__Task objective__. Only lines that contain the string "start" should be returned from the material below.

__Source information__.
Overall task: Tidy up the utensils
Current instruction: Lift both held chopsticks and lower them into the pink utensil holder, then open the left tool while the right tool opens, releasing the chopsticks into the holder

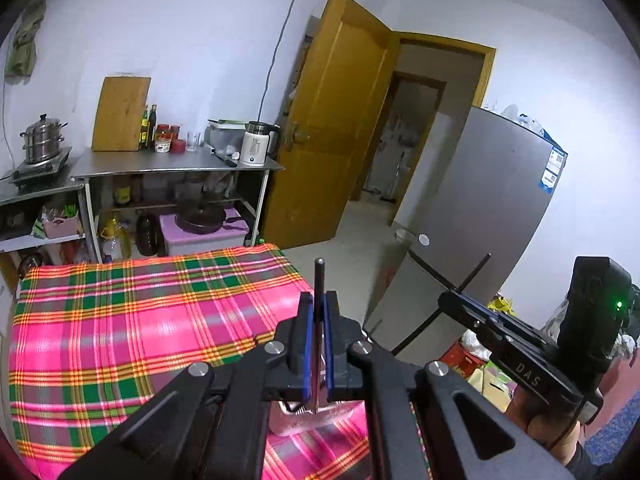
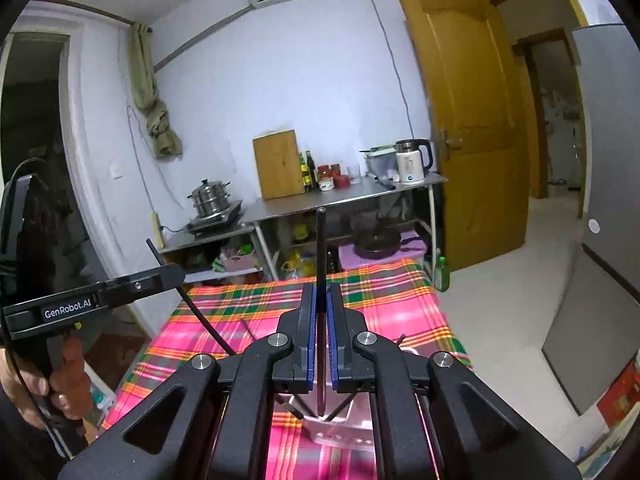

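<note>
2 chopsticks (image 1: 319, 280), 1 upright between each tongs (image 1: 319, 308).

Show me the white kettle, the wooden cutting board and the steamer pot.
white kettle (image 2: 411, 165), right wrist view, its body.
wooden cutting board (image 1: 121, 114), left wrist view, its face.
steamer pot (image 1: 41, 142), left wrist view, its side.

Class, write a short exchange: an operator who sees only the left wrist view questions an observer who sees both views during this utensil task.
Operator: My left tongs are shut on a chopstick. What holds them up?
Observer: A hand grips their handle; the right wrist view shows it.
Operator: What lies left of the stove, past my picture's edge?
Observer: A dark open doorway.
</note>
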`<state>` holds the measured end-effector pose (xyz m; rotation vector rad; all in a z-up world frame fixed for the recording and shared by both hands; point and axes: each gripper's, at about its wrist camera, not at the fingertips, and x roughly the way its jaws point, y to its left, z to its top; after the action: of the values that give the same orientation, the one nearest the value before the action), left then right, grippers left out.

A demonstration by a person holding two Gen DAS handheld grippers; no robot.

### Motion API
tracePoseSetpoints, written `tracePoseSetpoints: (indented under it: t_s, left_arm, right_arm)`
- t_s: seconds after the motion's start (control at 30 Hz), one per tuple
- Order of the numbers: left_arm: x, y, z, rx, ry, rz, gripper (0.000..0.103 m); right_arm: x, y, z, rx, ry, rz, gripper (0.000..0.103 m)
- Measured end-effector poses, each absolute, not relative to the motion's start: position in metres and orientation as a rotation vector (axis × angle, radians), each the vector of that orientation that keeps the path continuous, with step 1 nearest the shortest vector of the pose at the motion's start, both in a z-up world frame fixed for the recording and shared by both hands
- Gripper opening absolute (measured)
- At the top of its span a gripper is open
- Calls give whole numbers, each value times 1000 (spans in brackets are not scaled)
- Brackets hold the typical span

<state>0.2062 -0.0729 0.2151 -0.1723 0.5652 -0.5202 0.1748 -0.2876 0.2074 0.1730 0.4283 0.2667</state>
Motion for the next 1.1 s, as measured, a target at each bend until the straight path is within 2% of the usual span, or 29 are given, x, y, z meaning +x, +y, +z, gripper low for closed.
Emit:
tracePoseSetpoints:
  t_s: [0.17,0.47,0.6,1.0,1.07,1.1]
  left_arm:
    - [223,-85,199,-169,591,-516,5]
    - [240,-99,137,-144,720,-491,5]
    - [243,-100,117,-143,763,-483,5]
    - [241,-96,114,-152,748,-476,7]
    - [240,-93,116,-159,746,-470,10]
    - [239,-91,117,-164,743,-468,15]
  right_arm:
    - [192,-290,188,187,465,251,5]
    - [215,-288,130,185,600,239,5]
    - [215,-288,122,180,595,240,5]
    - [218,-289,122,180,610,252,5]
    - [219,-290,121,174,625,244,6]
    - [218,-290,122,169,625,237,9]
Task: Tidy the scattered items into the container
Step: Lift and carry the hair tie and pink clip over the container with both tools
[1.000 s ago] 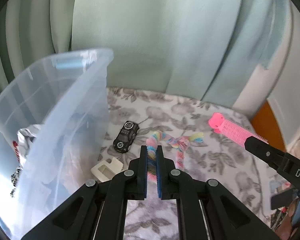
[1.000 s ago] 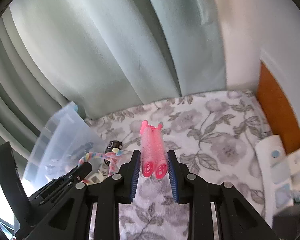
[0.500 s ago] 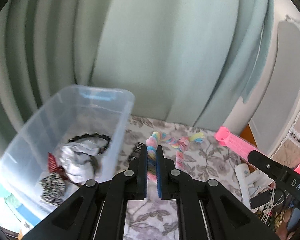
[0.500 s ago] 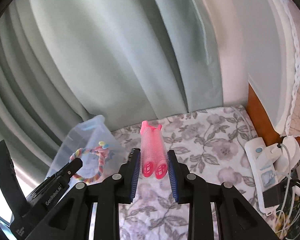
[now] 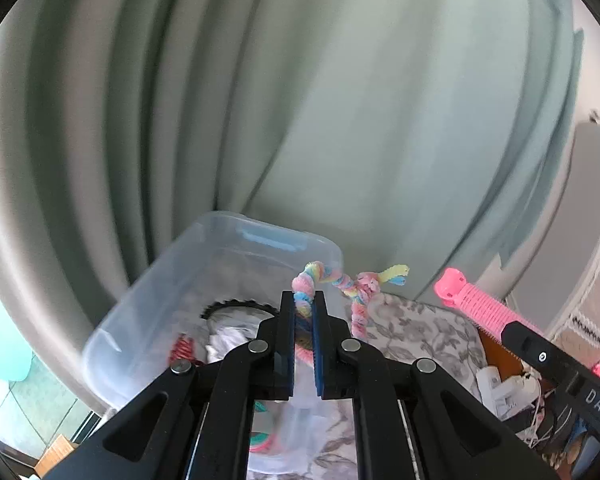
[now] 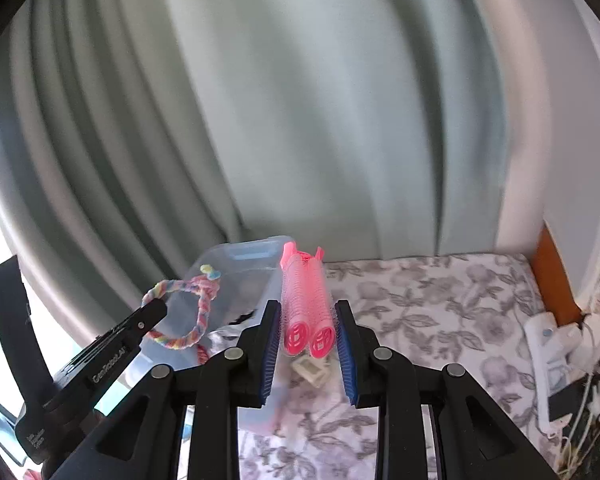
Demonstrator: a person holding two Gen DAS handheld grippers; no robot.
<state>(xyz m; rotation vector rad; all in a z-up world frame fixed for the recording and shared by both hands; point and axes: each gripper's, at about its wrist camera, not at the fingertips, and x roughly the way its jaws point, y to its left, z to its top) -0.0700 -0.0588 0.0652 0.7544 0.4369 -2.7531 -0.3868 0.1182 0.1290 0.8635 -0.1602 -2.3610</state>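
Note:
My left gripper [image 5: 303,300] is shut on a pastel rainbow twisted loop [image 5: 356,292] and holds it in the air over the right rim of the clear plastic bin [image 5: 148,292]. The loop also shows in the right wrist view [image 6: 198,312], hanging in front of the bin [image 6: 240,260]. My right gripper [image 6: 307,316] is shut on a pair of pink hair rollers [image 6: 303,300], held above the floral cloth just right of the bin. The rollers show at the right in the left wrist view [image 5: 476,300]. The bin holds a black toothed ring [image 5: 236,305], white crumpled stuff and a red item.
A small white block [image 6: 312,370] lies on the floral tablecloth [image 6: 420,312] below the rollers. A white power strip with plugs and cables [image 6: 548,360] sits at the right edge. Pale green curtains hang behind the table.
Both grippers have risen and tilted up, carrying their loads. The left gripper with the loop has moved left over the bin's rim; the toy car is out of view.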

__Expected output__.
- t_s: seconds after the motion's start (control at 30 Hz), one per tuple
- Measured end-effector poses, each absolute, not relative to the motion's start: position in metres and orientation as a rotation vector (axis × angle, radians), each the vector of that orientation that keeps the path continuous, with step 1 nearest the shortest vector of the pose at the motion's start, both in a z-up world frame fixed for the recording and shared by both hands

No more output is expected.